Modele traumy

Le modèle Neuroséquentiel est une approche axée sur le développement et le respect de la biodiversité pour travailler avec des enfants à risque. Pour en savoir plus sur le NMT, cliquez ici. Dans les années 1960, les modèles de traumatismes sont devenus associés à des approches humanistes et antipsychiatriques, notamment en ce qui concerne la compréhension de la schizophrénie et le rôle de la famille. [5] les troubles de la personnalité ont également été une mise au point, en particulier le trouble de la personnalité limite, avec le rôle de la dissociation et des «réponses de congélation» (réactions plus extrêmes que la lutte contre le vol quand quelqu`un est terrifié et traumatisé) pensé pour avoir un rôle significatif dans l`étiologie des perturbations psychologiques. les versions extrêmes des modèles traumatiques ont impliqué l`environnement fœtal et le traumatisme d`être né, mais ceux-ci ne sont pas bien soutenus dans la littérature académique et ont été associés à des controverses de mémoire récupérées.
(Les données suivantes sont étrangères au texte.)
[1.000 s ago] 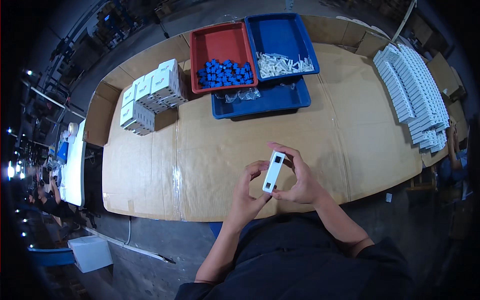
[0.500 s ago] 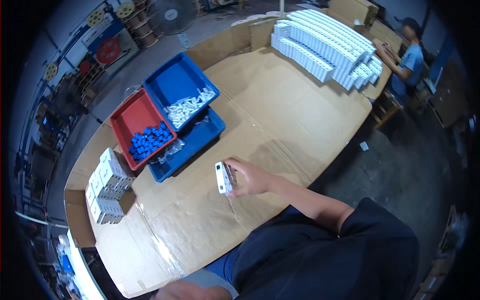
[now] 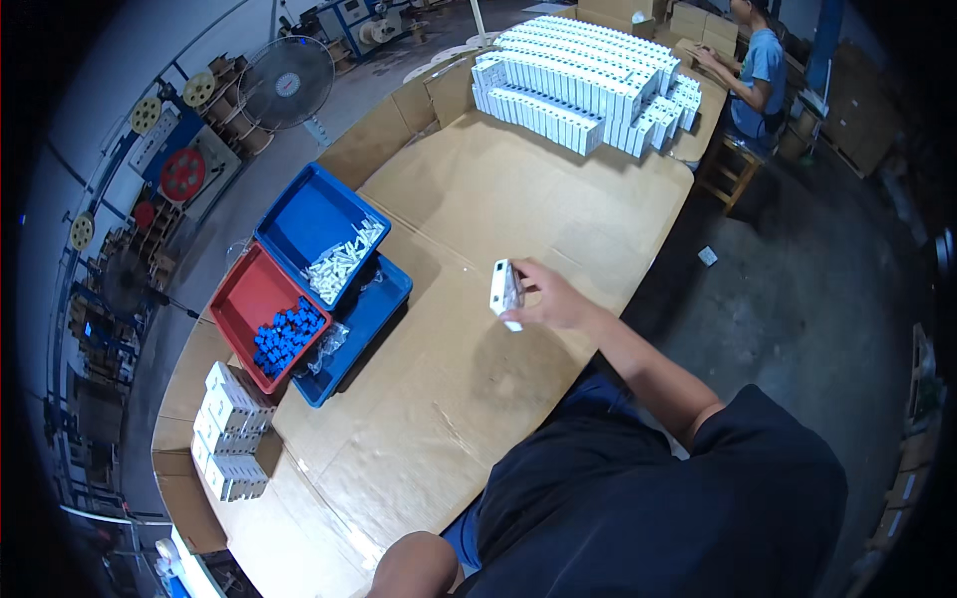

Des années 1940 aux années 1970, de grands professionnels de la santé mentale proposaient des modèles de traumatismes comme moyen de comprendre la schizophrénie, notamment Harry Stack Sullivan, Frieda Fromm-Reichmann, Theodore Lidz, Gregory Bateson, Silvana Arieti et R.D. Laing. Sur la base de leur travail clinique, ils ont théorisé que la schizophrénie semble être induite par les expériences des enfants dans les familles profondément perturbées et refléter les tentatives des victimes de faire face à de telles familles et de vivre dans des sociétés qui sont intrinsèquement dommageables pour les personnes bien-être psychologique. Dans les années 1950, la théorie de Sullivan selon laquelle la schizophrénie est liée aux relations interpersonnelles a été largement acceptée aux États-Unis.

Le livre de Silvana Arieti interprétation de la schizophrénie a remporté le prix du livre national américain dans le domaine de la science en 1975. Le livre avance un modèle psychologique pour comprendre tous les types régressifs du désordre. les modèles traumatiques soulignent ainsi les facteurs stressants et traumatisants dans les relations précoces d`attachement et dans le développement des relations interpersonnelles matures. Ils sont souvent présentés comme un contrepoint à l`orthodoxie psychiatrique et informent les critiques de la recherche et de la pratique en santé mentale en ce qu`il est devenu trop concentré sur la génétique, la neurochimie et les médicaments. [8] les critiques du modèle, comme August Piper, affirment que la logique que le traumatisme de l`enfance provoque la folie a un grave défaut: si la revendication était vraie, l`abus de millions d`enfants au fil des ans aurait dû causer des taux de prévalence plus élevés de troubles mentaux que le la littérature révèle. [16] d`autres critiques, en particulier les partisans de la thérapie familiale de comportement, ont vu des modèles de traumatisme comme parent blâmer, et ont souligné le fait que les familles sont généralement la principale, et souvent seulement, source de soutien pour les personnes atteintes de maladie mentale sévère. Lucy Johnstone a souligné que certains critiques préconisent des interventions familiales pour les patients psychiatriques adultes tout en maintenant que les expériences d`enfance ne sont pas causales en ce qui concerne la maladie mentale-comme si les membres de la famille ne peuvent avoir une aide ou nuire à leurs enfants adultes. Dans le domaine de la criminologie, Lonnie Athens a développé une théorie sur la façon dont un processus de brutalisation par les parents ou les pairs qui se produit habituellement dans l`enfance entraîne des crimes violents à l`âge adulte. Richard Rhodes pourquoi ils tuent décrit les observations d`Athènes sur la violence domestique et sociétale dans les antécédents des criminels.

Athènes et Rhodes rejettent les théories de l`héritage génétique. [26] la conclusion logique du modèle de traumatisme est que la tâche pour les cliniciens n`est pas de traiter les troubles biologiques, mais d`aider les gens à gérer et à modifier leurs réponses apprises, et souvent incorporées, aux traumatismes qu`ils ont vécus. En tant que tels, les services doivent être reconstitués pour se concentrer sur cet objectif. Le modèle de traumatisme des troubles mentaux, ou modèle de traumatisme de la psychopathologie, souligne les effets du traumatisme physique, sexuel et psychologique comme facteurs principaux de causalité dans le développement de troubles psychiatriques, y compris la dépression et l`anxiété [1] ainsi que psychoses [2], si le traumatisme est expérimenté dans l`enfance ou l`âge adulte.